TASK REQUIREMENTS: Can you retype only the lines from the one with "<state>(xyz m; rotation" through the final line of the material, exactly as given?

== COLLECTED MATERIAL

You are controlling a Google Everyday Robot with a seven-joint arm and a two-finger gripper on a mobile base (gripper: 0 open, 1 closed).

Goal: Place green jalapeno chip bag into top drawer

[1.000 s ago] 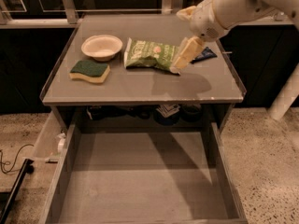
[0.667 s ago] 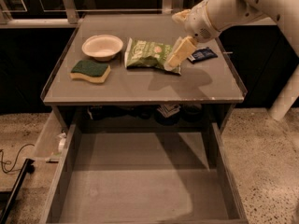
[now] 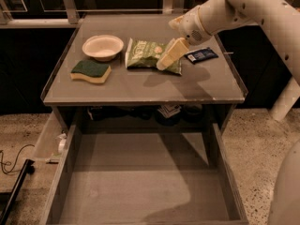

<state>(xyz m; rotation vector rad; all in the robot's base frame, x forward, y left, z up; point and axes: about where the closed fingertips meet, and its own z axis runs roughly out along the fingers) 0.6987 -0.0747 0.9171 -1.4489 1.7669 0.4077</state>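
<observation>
the gripper (image 3: 168, 56) is tilted, pointing down and left. the wrist (image 3: 197, 25) sits just above and right of it; the arm (image 3: 262, 6) continues further right.

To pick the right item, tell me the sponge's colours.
Sponge: dark green top, yellow base, camera view. Gripper is at the green jalapeno chip bag.

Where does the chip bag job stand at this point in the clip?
Done: the top drawer is pulled out. In hand: the claw is at one end of the green jalapeno chip bag, which lies on the tabletop, not lifted. Left: grip it, carry it forward and set it in the drawer.
</observation>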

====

TASK ANSWER:
<state>(xyz m; rotation vector rad; all in the robot's base frame, x forward, y left, z up; point and axes: about where the closed fingertips meet, and its own z axis runs roughly out along the fingers) 0.6987 -0.0747 0.9171 -1.4489 1.7669 0.4077</state>
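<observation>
the gripper (image 3: 168, 56) is tilted, pointing down and left. the wrist (image 3: 197, 25) sits just above and right of it; the arm (image 3: 262, 6) continues further right.

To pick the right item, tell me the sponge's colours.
Sponge: dark green top, yellow base, camera view. Gripper is at the green jalapeno chip bag.

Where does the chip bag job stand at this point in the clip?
Done: the top drawer is pulled out. In hand: the claw is at one end of the green jalapeno chip bag, which lies on the tabletop, not lifted. Left: grip it, carry it forward and set it in the drawer.
</observation>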

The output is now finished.